Apart from the data in the call, a Content-Type Header can be passed to specify how the request  body will be formatted. When a Content-Header is required but is missing, the request fails with an HTTP error code reading 415: Unsupported Media Type.

The following are suggested Content-Type headers:

application/json – used for RESTlets that require request bodies that map values to fields.
application/xml – used for RESTlets that are invoked through the GET method.
text/plain – used for RESTlets that require limited or simple input.

The module N/scriptTypes/restlet in SuiteScript 2.x has the function createResponse that can be used to create the response object for the RESTlet call.

      createResponse({
                content:   // This is your response content
                contentType:    // Content-Type corresponding to the call header
            });

If your RESTlet returns data, take note of the following:
If the data has the same format as the request body, the response data follows that format.
If you want your RESTlet data to have a different format than the request body, you must specify it using restlet.createResponse(options).
If your RESTlet does not have a request body, the default return format is plain text.

Once the RESTlet has been called and the code is running, you have access to all of SuiteScript’s modules and features, including the context of the NetSuite instance. The structure of the RESTlet needs to be the same as any other SuiteScript type, starting with the SuiteScript definition commented:

/**
     * @NApiVersion 2.1
     * @NScriptType Restlet
     */

followed by the define syntax and a list of the modules used. Remember to add N/scriptTypes/restlet for the response functions.

define(['N/scriptTypes/restlet', 'N/query'], function (restlet, query) {
    
    }

Finally, inside the define function, the specific methods for the HTTP call types have to be returned:

    return { post };

So, the complete syntax of a RESTlet would look like this:

/**
     * @NApiVersion 2.1
     * @NScriptType Restlet
     */
    define(['N/scriptTypes/restlet', 'N/query'], function (restlet, query) {
    
        // Restlet entry point
        const post = function (requestBody) {
    
    // Business logic
    
      const response = createResponse({
                content:   // This is your response content
                contentType:    // Content-Type corresponding to the call header
            });
            return response;
        }
    
        return { post };
    });

Three important things to keep in mind:

• When working with RESTlets, you should be aware of governance limitations and security concerns specific to the RESTlet script type.The SuiteScript governance model tracks usage units on two levels: API level and script level.
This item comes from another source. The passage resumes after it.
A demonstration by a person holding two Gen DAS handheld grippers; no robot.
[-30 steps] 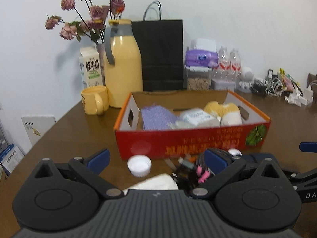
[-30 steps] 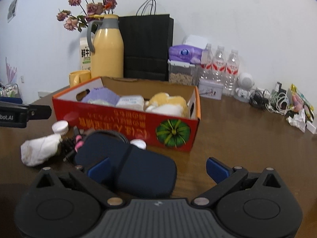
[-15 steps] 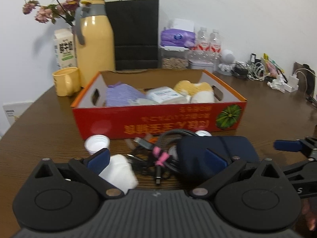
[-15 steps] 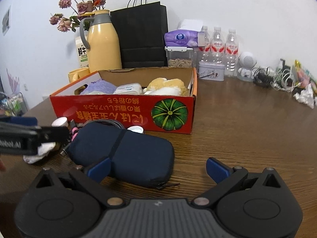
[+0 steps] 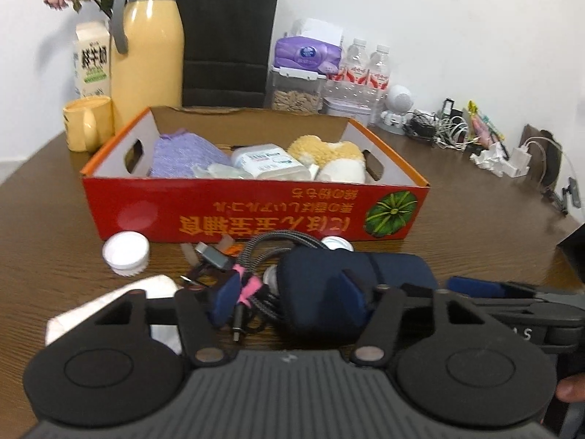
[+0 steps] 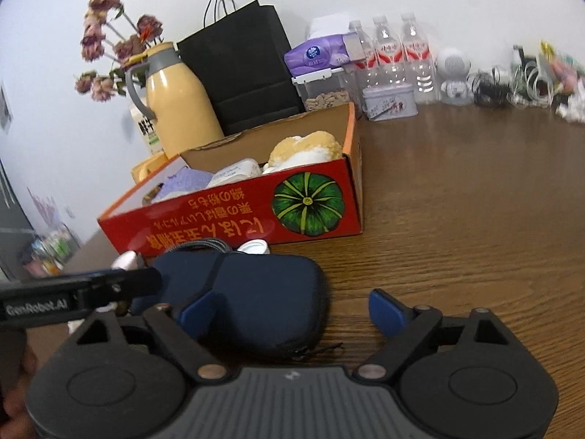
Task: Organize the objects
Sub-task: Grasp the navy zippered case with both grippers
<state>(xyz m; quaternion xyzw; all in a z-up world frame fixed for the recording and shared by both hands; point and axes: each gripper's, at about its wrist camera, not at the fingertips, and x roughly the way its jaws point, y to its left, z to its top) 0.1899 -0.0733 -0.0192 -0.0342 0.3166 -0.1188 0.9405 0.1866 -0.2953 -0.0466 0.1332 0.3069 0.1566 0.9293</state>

At the API level, RESTlets have the same usage limits as other types of SuiteScripts. At the script level, RESTlets allow 5,000 usage units per script, a limit five times greater than SuiteLets and most other types of SuiteScripts. There is a guarantee of 10MB per string used as RESTlet input or output. In ideal circumstances, you may receive a larger string in an output, however, the 10MB size is the guarantee.
   
• RESTlets require authentication and calls are processed synchronously. The way to provide login credentials for a RESTlet varies according to whether the RESTlet is called from an external client or from a client hosted by NetSuite, such as a client SuiteScript. Starting at 2021.1 either the three-step TBA authorization flow or the OAuth 2.0 should be used for RESTlet integrations.
   
• The OPTIONS, HEAD, TRACE, PATCH, and CONNECT HTTP methods are not available for RESTlets. This may not be an important limitation for most applications, but keep in mind in case the external integration requires a specific use case.